Re: Autovacuum loose ends

From: "Matthew T(dot) O'Connor" <matthew(at)zeut(dot)net>
To: Tom Lane <tgl(at)sss(dot)pgh(dot)pa(dot)us>
Cc: Alvaro Herrera <alvherre(at)alvh(dot)no-ip(dot)org>, pgsql-hackers(at)postgreSQL(dot)org
Subject: Re: Autovacuum loose ends
Date: 2005-07-14 16:57:39
Message-ID: 42D69983.4020908@zeut.net
Views: Raw Message | Whole Thread | Download mbox | Resend email
Thread:
Lists: pgsql-hackers pgsql-patches

This is great news! I will do what I can to continue improving the code
and address these concerns as best I can.

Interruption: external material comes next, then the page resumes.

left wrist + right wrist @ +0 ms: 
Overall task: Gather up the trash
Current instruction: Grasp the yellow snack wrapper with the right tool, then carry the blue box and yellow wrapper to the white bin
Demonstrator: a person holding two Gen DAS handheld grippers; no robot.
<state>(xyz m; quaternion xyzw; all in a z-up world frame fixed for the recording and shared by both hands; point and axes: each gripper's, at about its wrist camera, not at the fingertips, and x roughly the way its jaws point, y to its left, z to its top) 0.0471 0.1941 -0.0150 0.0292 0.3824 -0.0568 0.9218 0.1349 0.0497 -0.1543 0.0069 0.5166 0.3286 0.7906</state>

Many of the items below will
need to be addressed by Alvaro, but I will comment where I think I have
something useful to say :-)

Tom Lane wrote:

>I've applied Alvaro's latest integrated-autovacuum patch. There are
>still a number of loose ends to be dealt with before beta, though:
>
>* Not all the functionality of the current contrib code seems to have
>made it in. In particular I noted the "sleep scaling factor" is
>missing, as well as the options to use nondefault vacuum_cost_delay
>settings. (I'm not sure how important the sleep scale factor is,
>but the vacuum cost options seem pretty critical for practical use.)
>There may be other stuff to move over; Matthew or someone more familiar
>than I with the contrib version needs to take a look. (I have refrained
>from removing the contrib module until we're sure we have extracted
>everything from it.)
>
>

I will take a look for missing features, thanks for not removing it from
contrib yet.

As for the sleep factor I'm not sure it makes sense. It was initially
put in as a way to prevent autovacuum from running more than X% of the
time. However, I think the better answer these days is to use the vacuum
delay settings.

Speaking of which, I think I mentioned this to Alvaro, but I guess it
just didn't make it in. The pg_autovacuum table should have a few
additional columns that allow setting vacuum delay settings on a per
table basis. I also think that there should be GUC settings for the
default autovacuum delay settings which an admin might want to be
separate from the system wide default vacuum delay settings.

>* The code does not make a provision to ignore temporary tables.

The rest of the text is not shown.